Érase una vez un anciano poeta, muy bueno y muy viejo. Un atardecer, cuando
estaba en casa, el tiempo se puso muy malo; afuera llovía a cántaros, pero el
anciano se encontraba muy a gusto en su cuarto, sentado junto a la estufa en la
que ardía un buen fuego y se asaban manzanas.
—Ni un pelo de la ropa les quedará seco a los infelices que este temporal
haya pillado fuera de casa —dijo, pues era un poeta de muy buenos sentimientos.
—¡Ábrame! ¡Tengo frío y estoy empapado! —gritó un niño desde fuera. Y
llamaba a la puerta llorando, mientras la lluvia caía furiosa y el viento hacía
temblar todas las ventanas.
—¡Pobrecillo! —dijo el viejo, abriendo la puerta.
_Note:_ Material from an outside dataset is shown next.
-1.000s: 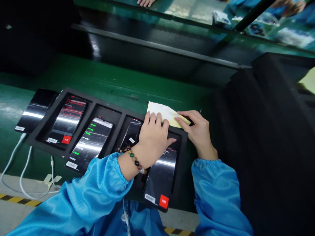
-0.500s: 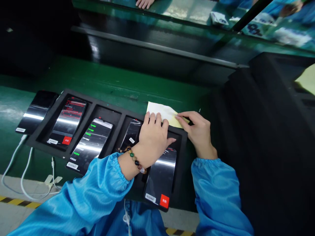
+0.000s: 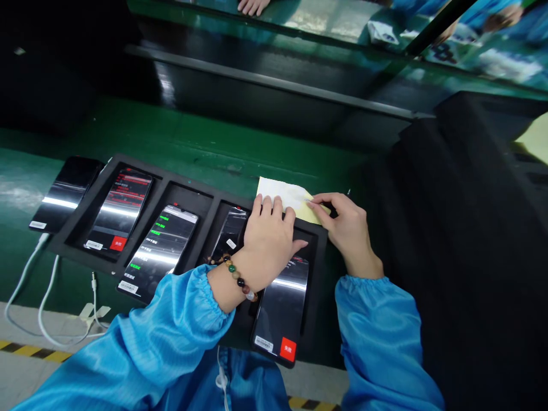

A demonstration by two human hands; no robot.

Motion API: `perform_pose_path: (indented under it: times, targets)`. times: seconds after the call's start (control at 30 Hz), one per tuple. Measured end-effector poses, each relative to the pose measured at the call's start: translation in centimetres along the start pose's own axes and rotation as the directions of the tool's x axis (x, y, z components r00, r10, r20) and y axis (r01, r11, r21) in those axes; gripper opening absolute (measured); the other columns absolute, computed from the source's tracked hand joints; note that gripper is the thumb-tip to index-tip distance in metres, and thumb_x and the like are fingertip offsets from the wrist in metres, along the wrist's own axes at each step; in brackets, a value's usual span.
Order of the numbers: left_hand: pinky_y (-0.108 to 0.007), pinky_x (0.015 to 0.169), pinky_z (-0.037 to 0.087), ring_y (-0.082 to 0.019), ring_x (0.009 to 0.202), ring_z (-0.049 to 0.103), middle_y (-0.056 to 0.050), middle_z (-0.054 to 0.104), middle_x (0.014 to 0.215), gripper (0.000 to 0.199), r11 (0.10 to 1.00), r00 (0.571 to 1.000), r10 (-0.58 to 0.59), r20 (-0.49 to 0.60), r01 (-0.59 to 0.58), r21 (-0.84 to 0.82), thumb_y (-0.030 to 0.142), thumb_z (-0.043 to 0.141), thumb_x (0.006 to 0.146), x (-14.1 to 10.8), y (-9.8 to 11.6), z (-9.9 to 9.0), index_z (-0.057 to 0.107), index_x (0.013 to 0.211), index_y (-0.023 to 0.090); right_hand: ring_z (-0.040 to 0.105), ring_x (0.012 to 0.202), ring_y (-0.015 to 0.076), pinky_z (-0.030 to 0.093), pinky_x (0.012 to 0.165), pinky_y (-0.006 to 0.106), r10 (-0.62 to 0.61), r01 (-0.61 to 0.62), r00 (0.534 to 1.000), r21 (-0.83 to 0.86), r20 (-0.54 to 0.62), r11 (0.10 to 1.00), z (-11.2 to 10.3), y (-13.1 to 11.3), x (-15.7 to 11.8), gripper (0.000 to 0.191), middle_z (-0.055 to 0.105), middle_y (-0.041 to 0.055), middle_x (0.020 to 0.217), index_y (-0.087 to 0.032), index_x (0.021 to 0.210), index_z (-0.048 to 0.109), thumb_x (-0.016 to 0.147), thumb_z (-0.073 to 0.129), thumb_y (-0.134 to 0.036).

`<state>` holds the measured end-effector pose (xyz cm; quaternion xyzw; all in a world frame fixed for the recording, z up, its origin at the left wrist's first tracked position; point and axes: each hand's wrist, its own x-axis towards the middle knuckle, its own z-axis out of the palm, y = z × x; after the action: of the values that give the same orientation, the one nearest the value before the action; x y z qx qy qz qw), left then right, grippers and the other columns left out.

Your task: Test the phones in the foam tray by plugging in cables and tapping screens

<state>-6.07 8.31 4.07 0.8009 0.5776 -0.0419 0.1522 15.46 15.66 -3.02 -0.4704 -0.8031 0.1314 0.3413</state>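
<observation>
My right hand [image 3: 346,228] pinches the right edge of a yellow-and-white paper sheet [image 3: 282,191] at the tray's far edge. Spread flat, the fingertips of my left hand [image 3: 270,242] rest on the paper's near edge. Under that hand, the black compartment tray [image 3: 199,220] holds phones. One phone [image 3: 280,319] with a red square on its screen lies partly beneath my left hand. Left of the hand are a dark-screened phone [image 3: 229,231], a phone with green and white text [image 3: 160,248], and a phone with red text [image 3: 120,208].
Another black phone [image 3: 64,194] lies left of the tray, beside a white cable [image 3: 23,274]. Black stacked trays [image 3: 428,228] stand at the right. Beyond the dark barrier [image 3: 274,91], a co-worker's hand [image 3: 253,5] rests on the far bench.
Both hands keep nearly the same hold on the paper. The whole view has shifted very slightly. At the far upper right, a co-worker's hand has moved.
</observation>
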Motion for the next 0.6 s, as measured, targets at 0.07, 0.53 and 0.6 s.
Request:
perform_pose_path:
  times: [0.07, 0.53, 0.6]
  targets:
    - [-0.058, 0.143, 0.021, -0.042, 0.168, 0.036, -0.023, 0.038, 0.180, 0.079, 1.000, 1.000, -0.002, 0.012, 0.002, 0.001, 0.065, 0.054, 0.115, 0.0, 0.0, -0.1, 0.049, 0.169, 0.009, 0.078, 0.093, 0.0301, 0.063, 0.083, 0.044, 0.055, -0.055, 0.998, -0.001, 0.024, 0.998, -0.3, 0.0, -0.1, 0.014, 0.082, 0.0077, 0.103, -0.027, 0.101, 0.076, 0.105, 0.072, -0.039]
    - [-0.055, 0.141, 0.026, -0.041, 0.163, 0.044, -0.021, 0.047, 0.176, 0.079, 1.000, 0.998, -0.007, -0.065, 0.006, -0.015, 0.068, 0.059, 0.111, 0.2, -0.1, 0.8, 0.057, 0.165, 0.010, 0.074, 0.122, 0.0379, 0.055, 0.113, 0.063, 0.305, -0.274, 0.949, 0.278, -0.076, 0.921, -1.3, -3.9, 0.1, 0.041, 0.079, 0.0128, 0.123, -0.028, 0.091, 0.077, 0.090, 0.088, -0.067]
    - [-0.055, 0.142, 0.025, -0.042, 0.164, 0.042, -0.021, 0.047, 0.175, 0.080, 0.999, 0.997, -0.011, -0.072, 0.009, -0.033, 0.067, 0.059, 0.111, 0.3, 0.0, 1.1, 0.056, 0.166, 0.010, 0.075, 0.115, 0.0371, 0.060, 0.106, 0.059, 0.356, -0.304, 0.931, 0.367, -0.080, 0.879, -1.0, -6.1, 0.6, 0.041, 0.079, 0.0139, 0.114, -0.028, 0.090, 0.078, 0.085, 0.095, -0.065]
Estaba ante ella un
rapazuelo completamente desnudo; el agua le chorreaba de los largos rizos
rubios. Tiritaba de frío; de no hallar refugio, seguramente habría sucumbido,
víctima de la inclemencia del tiempo.
—¡Pobre pequeño! —exclamó el compasivo poeta, cogiéndolo de la mano—. ¡Ven
conmigo, que te calentaré! Voy a darte vino y una manzana, porque eres tan
precioso.
Y lo era, en efecto. Sus ojos parecían dos límpidas estrellas, y sus largos y
ensortijados bucles eran como de oro puro, aun estando empapados. Era un
verdadero angelito, pero estaba pálido de frío y tiritaba con todo su cuerpo.
Sostenía en la mano un arco magnifico, pero estropeado por la lluvia; con la
humedad, los colores de sus flechas se habían borrado y mezclado unos con otros.
El poeta se sentó junto a la estufa, puso al chiquillo en su regazo,
le escurrió el agua del cabello, le calentó las manitas en las suyas y le preparó
vino dulce. El pequeño no tardó en rehacerse: el color volvió a sus mejillas y,
saltando al suelo, se puso a bailar alrededor del anciano poeta.
—¡Eres un chico alegre! —dijo el viejo—. ¿Cómo te llamas?